There’s something deeply liberating about setting off on the open road with nothing but red rock, wide skies and space ahead of you. Our Head of Product, Jonathan, took on a self-drive journey from Los Angeles to Salt Lake City to uncover what this stretch of the American Southwest has to offer. With the route carefully curated and every stop supported by brilliant local guides, it turned out to be a journey of enormous contrasts – from surf to snow, neon to silence – and some of the most astounding landscapes I’ve ever seen. 

Starting in Style: Los Angeles
The journey began in Los Angeles, staying at Shutters on the Beach, a classic coastal retreat right on Santa Monica’s iconic stretch of sand. From my room, I could see the Ferris wheel lights and silhouetted palms of Santa Monica Pier lit up, a scene that feels lifted from so many movies. It’s effortlessly Californian in feel – wood-panelled walls, sea breeze on the balcony, laid-back but smart service. An ideal place to arrive, reset and exhale.

Anyone who has been will tell you that Los Angeles is a vast, sprawling city and spending a day with a guide is more than worth it. Aside from being able to take so much in, it’s great fun to get the stories that go along with all the famous landmarks. 

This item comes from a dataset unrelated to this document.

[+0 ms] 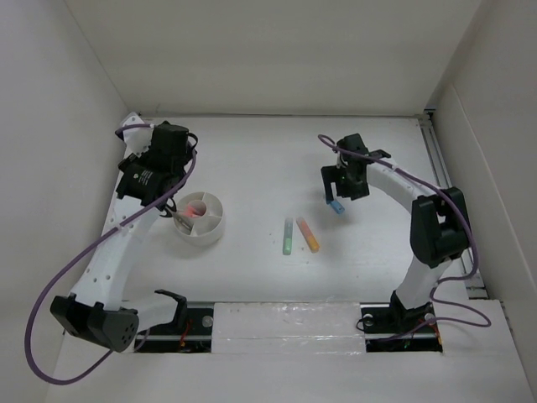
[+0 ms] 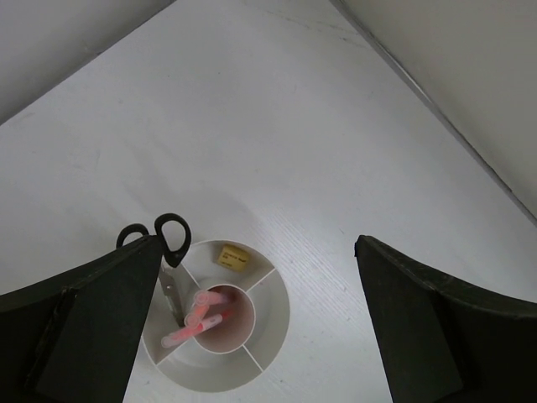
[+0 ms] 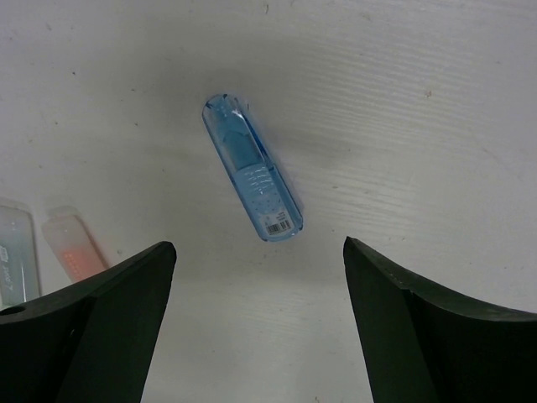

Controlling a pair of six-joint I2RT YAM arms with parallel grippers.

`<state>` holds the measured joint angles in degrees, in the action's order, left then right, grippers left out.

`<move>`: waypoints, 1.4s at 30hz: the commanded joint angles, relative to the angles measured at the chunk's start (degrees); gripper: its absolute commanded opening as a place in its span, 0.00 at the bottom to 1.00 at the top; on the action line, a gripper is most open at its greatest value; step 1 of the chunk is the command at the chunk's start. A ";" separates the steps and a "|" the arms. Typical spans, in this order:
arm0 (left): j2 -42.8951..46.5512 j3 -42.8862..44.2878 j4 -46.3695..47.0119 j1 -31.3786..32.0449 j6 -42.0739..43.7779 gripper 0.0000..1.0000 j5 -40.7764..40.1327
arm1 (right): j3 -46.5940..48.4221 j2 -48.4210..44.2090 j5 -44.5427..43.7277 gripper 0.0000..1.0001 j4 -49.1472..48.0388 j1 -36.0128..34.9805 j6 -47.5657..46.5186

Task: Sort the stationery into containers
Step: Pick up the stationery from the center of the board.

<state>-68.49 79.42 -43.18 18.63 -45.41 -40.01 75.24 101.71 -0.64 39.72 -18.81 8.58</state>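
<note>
The right fingers [image 3: 92, 327] are spread wide and grasp nothing. The blue marker [image 3: 252, 180] lies flat on the worktop [image 3: 419, 101] below the gap, untouched. The left fingers [image 2: 84, 327], also released, hang above the round white tub [image 2: 270, 332]. Its centre cup holds pink pens [image 2: 200, 317], one wedge the black-handled scissors [image 2: 172, 239], and the next a tan eraser [image 2: 232, 255]. A green marker [image 1: 287, 237] and an orange marker [image 1: 308, 234] lie side by side on the worktop between the tub and the blue marker.

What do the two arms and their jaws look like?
Both the left arm and right arm have white links, black joint housings and black bases. A purple cable loops along each. The jaws are broad, matte black wedges in the wrist views.
</note>
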 commanded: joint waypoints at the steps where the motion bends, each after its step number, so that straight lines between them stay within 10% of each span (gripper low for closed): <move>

Santa Monica Beach, Los Angeles
Santa Monica Beach, Los Angeles
Hollywood, Los Angeles
Hollywood, Los Angeles
Los Angeles
Los Angeles

Santa Barbara + the charms of Montecito

The next morning, it was time to hit the road as I drove north along the coast to Santa Barbara. The drive itself is part of the charm, with glimpses of the Pacific and the Santa Ynez Mountains beyond. Santa Barbara blends its Spanish heritage with a notably elegant atmosphere – think whitewashed buildings, terracotta rooftops and beautiful little courtyards. This is home to some stunning hotels, with El Encanto, perched in the hills above town, being one of the best. It’s peaceful, set among citrus trees and hummingbirds, with a stunning terrace that looks across to the ocean, the perfect spot for a sundowner at the end of a long drive. 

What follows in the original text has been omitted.